What the task requires:
Starting with the line that has "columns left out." and finishing with the line that has "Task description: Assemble", set down each line below exactly. Pictures are not copied.

○ ○ ○

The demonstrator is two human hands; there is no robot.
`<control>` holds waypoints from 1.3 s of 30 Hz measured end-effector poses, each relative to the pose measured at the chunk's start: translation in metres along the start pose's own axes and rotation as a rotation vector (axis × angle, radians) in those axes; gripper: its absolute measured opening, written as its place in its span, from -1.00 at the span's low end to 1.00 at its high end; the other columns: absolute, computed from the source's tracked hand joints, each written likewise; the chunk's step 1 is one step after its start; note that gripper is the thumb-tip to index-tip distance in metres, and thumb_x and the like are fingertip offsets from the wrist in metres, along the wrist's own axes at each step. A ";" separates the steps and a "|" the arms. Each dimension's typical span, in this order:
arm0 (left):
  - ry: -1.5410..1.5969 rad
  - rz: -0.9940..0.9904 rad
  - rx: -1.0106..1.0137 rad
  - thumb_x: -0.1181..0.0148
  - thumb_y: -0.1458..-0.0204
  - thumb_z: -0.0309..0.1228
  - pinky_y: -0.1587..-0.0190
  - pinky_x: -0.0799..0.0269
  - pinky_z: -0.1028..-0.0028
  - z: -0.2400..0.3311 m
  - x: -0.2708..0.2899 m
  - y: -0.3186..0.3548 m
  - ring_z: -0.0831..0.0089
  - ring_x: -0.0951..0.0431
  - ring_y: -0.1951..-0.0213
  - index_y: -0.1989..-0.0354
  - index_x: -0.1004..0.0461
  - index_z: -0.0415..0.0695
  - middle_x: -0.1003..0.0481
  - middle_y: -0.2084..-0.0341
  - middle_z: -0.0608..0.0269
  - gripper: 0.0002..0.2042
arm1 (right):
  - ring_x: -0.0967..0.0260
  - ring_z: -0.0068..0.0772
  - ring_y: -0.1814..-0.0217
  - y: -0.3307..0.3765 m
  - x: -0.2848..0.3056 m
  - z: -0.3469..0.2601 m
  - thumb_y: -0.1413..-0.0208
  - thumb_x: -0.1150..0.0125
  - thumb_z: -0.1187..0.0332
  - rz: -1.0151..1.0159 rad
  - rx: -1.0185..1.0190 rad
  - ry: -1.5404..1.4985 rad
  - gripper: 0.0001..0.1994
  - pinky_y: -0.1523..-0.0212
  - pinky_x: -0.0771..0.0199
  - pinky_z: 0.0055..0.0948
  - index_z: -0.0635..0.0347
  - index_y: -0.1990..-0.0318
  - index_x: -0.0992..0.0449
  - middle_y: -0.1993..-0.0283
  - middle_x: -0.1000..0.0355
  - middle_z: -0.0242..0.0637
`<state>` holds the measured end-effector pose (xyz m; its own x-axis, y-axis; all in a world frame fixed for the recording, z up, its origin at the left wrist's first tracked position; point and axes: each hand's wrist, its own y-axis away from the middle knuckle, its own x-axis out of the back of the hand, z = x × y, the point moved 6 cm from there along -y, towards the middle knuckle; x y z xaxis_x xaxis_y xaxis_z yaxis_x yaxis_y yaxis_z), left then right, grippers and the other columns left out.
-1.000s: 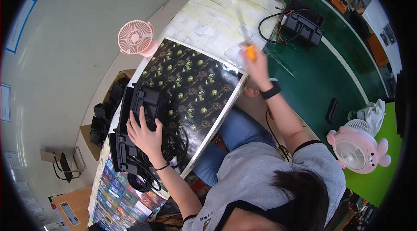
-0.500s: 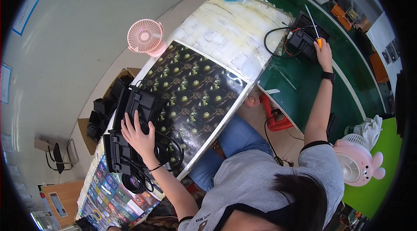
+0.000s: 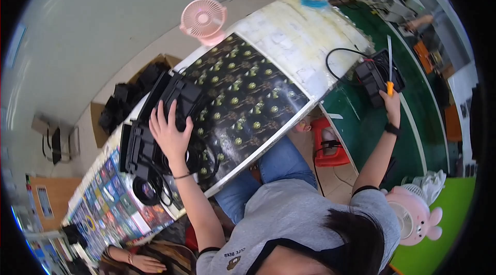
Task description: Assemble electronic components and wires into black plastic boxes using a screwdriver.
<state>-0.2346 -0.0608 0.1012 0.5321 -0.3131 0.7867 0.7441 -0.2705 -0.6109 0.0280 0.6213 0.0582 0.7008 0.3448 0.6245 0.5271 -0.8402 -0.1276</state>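
Observation:
My left hand (image 3: pixel 172 133) lies with fingers spread on a stack of black plastic cases (image 3: pixel 178 95) at the left edge of the table. Coiled black cables (image 3: pixel 147 190) hang beside these cases, below my wrist. At the right, my right hand (image 3: pixel 392 107) is closed round the orange handle of a screwdriver (image 3: pixel 390 88), its long metal shaft pointing away from me. Right beside this hand, a black case (image 3: pixel 369 81) with a looped black cable (image 3: pixel 328 62) rests on the green bench; whether my fingers also touch it I cannot tell.
A pink fan (image 3: pixel 203 14) stands at the table's far edge. Under the bench edge is a red tool (image 3: pixel 330 153). A cardboard box (image 3: pixel 97 125) of black parts stands beyond the cases. Another person's hand (image 3: pixel 147 263) shows at lower left, and one (image 3: pixel 421 23) at upper right.
The whole view has shifted. The screwdriver's shaft, which leaned left, now points almost straight away from me. My left hand stays on the cases. Another person's hand has come into view at lower left.

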 end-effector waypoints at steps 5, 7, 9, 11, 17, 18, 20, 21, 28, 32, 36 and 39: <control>0.005 -0.010 0.012 -0.31 0.06 -0.13 -0.37 -0.04 0.03 -0.002 -0.001 -0.002 0.01 -0.22 -0.31 -0.22 -0.45 0.16 -0.30 -0.29 0.15 -0.43 | -0.07 -0.82 0.52 0.046 -0.026 -0.042 -0.14 -0.35 0.32 0.020 -0.028 -0.438 -0.51 0.53 0.04 -0.69 0.35 -0.19 -0.44 0.40 -0.28 -0.62; 0.015 -0.032 0.054 -0.32 0.05 -0.11 -0.39 0.00 -0.01 -0.003 -0.004 -0.001 -0.01 -0.18 -0.35 -0.24 -0.44 0.19 -0.27 -0.32 0.15 -0.42 | -0.25 -0.74 0.38 0.064 -0.038 -0.083 -0.17 -0.34 0.31 -0.073 0.039 -0.388 -0.51 0.39 -0.21 -0.68 0.37 -0.21 -0.42 0.29 -0.38 -0.51; 0.017 -0.028 0.079 -0.32 0.04 -0.11 -0.39 0.02 -0.04 -0.003 -0.006 0.002 -0.01 -0.15 -0.38 -0.25 -0.43 0.20 -0.25 -0.34 0.16 -0.42 | -0.36 -0.61 0.14 0.080 -0.065 -0.113 -0.19 -0.32 0.32 -0.130 0.131 -0.403 -0.50 0.09 -0.37 -0.59 0.37 -0.23 -0.40 0.11 -0.45 -0.36; 0.011 -0.024 0.106 -0.31 0.01 -0.12 -0.38 0.02 -0.06 0.000 -0.009 0.007 -0.02 -0.13 -0.39 -0.25 -0.43 0.17 -0.24 -0.35 0.16 -0.43 | -0.37 -0.53 0.00 0.095 -0.095 -0.133 -0.18 -0.31 0.35 -0.223 0.238 -0.341 -0.56 -0.08 -0.34 -0.51 0.36 -0.18 -0.45 -0.02 -0.48 -0.26; 0.006 -0.040 0.193 -0.23 -0.12 -0.14 -0.42 0.12 -0.09 0.010 -0.010 0.020 -0.04 -0.06 -0.42 -0.23 -0.44 0.10 -0.23 -0.36 0.18 -0.52 | -0.42 0.06 0.09 0.173 -0.168 -0.236 -0.01 -0.31 0.49 -0.465 0.708 -0.052 -0.63 0.00 -0.43 -0.20 0.20 -0.04 -0.54 0.20 -0.47 -0.05; -0.001 -0.048 0.211 -0.20 -0.15 -0.16 -0.42 0.16 -0.11 0.016 -0.009 0.022 -0.01 -0.04 -0.44 -0.23 -0.44 0.10 -0.22 -0.37 0.18 -0.55 | -0.42 0.03 0.07 0.179 -0.175 -0.241 -0.02 -0.32 0.48 -0.524 0.745 -0.083 -0.62 -0.01 -0.42 -0.21 0.19 -0.05 -0.54 0.19 -0.48 -0.06; 0.040 0.003 0.204 -0.22 -0.14 -0.26 -0.41 0.14 -0.12 0.029 0.002 0.026 0.04 -0.14 -0.40 -0.15 -0.49 0.03 -0.34 -0.27 0.18 -0.62 | -0.42 0.00 0.05 0.190 -0.184 -0.250 -0.02 -0.33 0.46 -0.595 0.779 -0.121 -0.61 -0.02 -0.42 -0.21 0.18 -0.06 -0.54 0.18 -0.49 -0.06; 0.060 0.027 0.186 -0.23 -0.13 -0.31 -0.40 0.12 -0.13 0.037 0.006 0.029 0.07 -0.19 -0.37 -0.11 -0.51 0.01 -0.39 -0.22 0.19 -0.65 | -0.43 0.00 0.02 0.198 -0.188 -0.258 -0.03 -0.34 0.44 -0.720 0.813 -0.144 -0.60 -0.05 -0.42 -0.22 0.19 -0.08 -0.53 0.14 -0.50 -0.08; 0.962 -0.319 0.215 -0.12 -0.18 -0.39 -0.36 -0.15 0.22 0.108 0.000 0.034 0.05 -0.25 -0.35 -0.11 -0.54 -0.08 -0.20 -0.36 -0.01 -0.68 | -0.47 -0.16 -0.13 0.220 -0.200 -0.258 -0.15 -0.28 0.34 -1.084 0.705 -0.367 -0.62 -0.18 -0.39 -0.30 0.23 -0.12 -0.53 -0.07 -0.53 -0.15; 0.984 -0.305 0.201 -0.11 -0.13 -0.44 -0.41 -0.04 0.19 0.103 -0.008 0.046 0.02 -0.13 -0.41 0.00 -0.62 -0.03 -0.19 -0.38 0.03 -0.72 | -0.43 -0.47 -0.06 0.199 -0.219 -0.213 -0.29 -0.16 0.29 -0.735 0.118 -0.741 -0.62 -0.09 -0.41 -0.44 0.21 -0.21 -0.47 -0.15 -0.49 -0.29; 0.918 -0.256 0.202 -0.17 -0.07 -0.45 -0.32 -0.18 0.20 0.101 -0.001 0.038 0.09 -0.35 -0.27 0.05 -0.63 -0.03 -0.37 -0.25 0.05 -0.73 | -0.37 -0.46 -0.17 0.192 -0.230 -0.197 -0.29 -0.16 0.31 -0.674 -0.103 -0.793 -0.57 -0.24 -0.30 -0.42 0.21 -0.28 -0.40 -0.25 -0.42 -0.31; 0.953 -0.095 0.273 -0.21 -0.07 -0.46 -0.17 -0.37 0.26 0.080 -0.005 0.024 0.16 -0.54 -0.08 0.10 -0.61 -0.13 -0.57 -0.01 0.08 -0.78 | -0.28 -0.46 -0.26 0.200 -0.252 -0.204 -0.28 -0.15 0.31 -0.785 0.096 -0.780 -0.56 -0.38 -0.09 -0.40 0.19 -0.28 -0.40 -0.28 -0.39 -0.33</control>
<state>-0.1873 0.0070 0.0901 0.0080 -0.9336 0.3582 0.8977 -0.1511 -0.4138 -0.1412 0.2809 0.0325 0.2485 0.9641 -0.0934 0.9685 -0.2486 0.0108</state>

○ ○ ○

Expected answer:
`<state>` holds the measured end-effector pose (xyz m; its own x-axis, y-axis; all in a world frame fixed for the recording, z up, its origin at the left wrist's first tracked position; point and axes: each hand's wrist, its own y-axis away from the middle knuckle, its own x-axis out of the back of the hand, z = x × y, the point moved 6 cm from there along -y, towards the middle knuckle; x y z xaxis_x xaxis_y xaxis_z yaxis_x yaxis_y yaxis_z), left then right, grippers and the other columns left out.
-1.000s: 
-0.500s: 
+0.000s: 
Task description: Assemble electronic components and wires into black plastic boxes using a screwdriver.

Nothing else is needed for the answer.